--- WHAT IS EXPECTED ---
Nothing but the lines from the one containing "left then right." through the one containing "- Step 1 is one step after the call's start", both included, should be given again, each exactly as written below.

*** Opening of EXTRACTED RECORDS ***

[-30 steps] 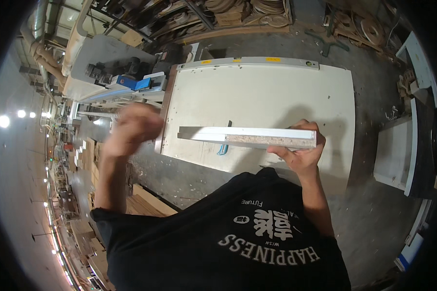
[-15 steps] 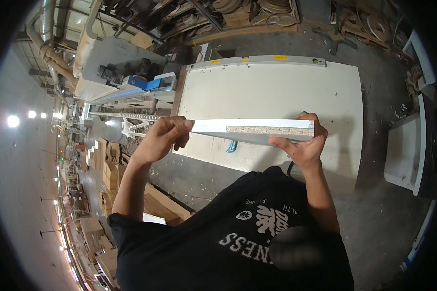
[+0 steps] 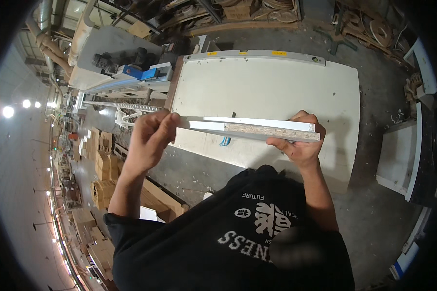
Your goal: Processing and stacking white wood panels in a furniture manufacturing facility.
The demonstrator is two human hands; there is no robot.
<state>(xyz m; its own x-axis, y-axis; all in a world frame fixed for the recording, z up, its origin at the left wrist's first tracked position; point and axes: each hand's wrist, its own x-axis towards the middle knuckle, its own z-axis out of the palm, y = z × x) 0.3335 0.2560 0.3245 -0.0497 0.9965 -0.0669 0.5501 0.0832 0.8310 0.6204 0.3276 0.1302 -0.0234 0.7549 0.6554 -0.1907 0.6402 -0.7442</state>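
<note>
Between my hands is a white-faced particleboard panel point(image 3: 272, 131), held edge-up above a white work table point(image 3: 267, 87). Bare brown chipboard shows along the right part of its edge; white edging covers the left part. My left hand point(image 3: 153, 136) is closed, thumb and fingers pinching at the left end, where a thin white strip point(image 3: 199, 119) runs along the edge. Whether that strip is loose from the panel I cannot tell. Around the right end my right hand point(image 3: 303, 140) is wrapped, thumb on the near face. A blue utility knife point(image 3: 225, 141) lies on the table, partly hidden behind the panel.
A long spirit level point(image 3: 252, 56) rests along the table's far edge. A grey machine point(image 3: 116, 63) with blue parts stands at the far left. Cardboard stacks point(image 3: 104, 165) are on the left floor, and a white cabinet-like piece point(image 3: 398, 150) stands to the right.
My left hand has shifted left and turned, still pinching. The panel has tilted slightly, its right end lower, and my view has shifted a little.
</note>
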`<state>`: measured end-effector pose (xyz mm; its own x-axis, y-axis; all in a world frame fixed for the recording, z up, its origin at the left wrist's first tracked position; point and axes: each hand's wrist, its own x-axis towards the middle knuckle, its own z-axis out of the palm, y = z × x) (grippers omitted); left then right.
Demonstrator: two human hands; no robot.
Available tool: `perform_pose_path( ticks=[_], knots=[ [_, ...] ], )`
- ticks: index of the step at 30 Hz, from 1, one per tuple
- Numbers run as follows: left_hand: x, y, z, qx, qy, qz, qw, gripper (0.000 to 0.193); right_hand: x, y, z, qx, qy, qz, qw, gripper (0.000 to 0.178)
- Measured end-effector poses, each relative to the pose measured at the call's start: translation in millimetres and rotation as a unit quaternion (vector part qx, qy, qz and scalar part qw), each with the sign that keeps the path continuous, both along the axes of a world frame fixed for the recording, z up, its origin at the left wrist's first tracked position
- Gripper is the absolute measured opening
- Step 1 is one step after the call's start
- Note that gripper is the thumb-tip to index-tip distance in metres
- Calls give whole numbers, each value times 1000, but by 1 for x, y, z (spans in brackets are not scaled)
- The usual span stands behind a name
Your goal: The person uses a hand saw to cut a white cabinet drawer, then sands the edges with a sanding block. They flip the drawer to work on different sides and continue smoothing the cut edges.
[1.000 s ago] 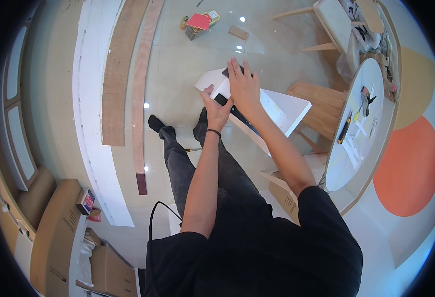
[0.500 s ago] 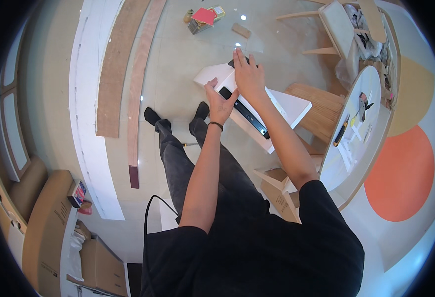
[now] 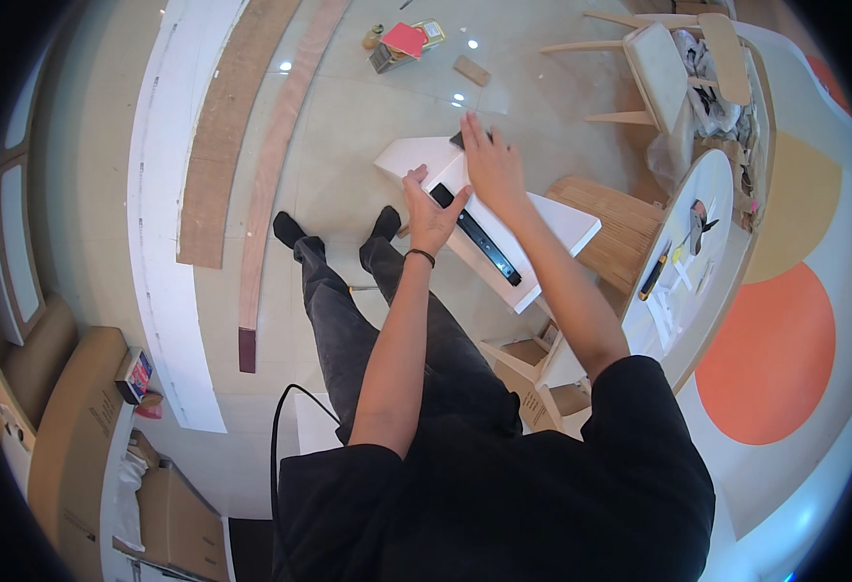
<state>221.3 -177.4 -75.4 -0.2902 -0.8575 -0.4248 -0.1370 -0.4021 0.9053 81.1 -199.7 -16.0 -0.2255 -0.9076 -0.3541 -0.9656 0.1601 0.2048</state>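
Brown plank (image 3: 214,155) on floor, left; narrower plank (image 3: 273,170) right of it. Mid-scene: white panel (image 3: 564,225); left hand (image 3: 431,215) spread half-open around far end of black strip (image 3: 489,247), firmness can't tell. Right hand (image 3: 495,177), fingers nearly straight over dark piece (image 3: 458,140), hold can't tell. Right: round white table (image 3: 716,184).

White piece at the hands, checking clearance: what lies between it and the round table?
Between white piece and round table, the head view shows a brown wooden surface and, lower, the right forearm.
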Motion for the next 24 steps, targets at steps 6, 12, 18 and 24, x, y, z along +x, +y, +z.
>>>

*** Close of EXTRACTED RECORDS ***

--- WRITTEN RESPONSE ---
`<state>`: measured end-effector pose (xyz mm; its own x-axis, y-axis; all in a world frame fixed for the recording, z up, its origin at the left wrist's first tracked position; point and axes: each hand's wrist, its own x-axis towards the middle knuckle, its own z-axis out of the palm, y = z × x) (grippers omitted); left then right.
Demonstrator: two human hands; no robot.
Available tool: `perform_pose_path( ticks=[_], knots=[ [_, ...] ], )`
- ticks: index of the step at 30 Hz, from 1, one per tuple
- Numbers run as follows: left_hand: x, y, z, qx, qy, qz, qw, gripper (0.000 to 0.193); right_hand: x, y, z, qx, qy, qz, qw, gripper (0.000 to 0.178)
- Measured end-effector poses, each relative to the pose measured at the call's start: translation in millimetres and rotation as a unit quaternion (vector part qx, qy, qz and scalar part qw), each with the sign that keeps the path continuous, both along the axes of a world frame fixed for the recording, z up, its origin at the left wrist's first tracked position
- Gripper is the absolute measured opening
- Step 1 is one step after the call's start

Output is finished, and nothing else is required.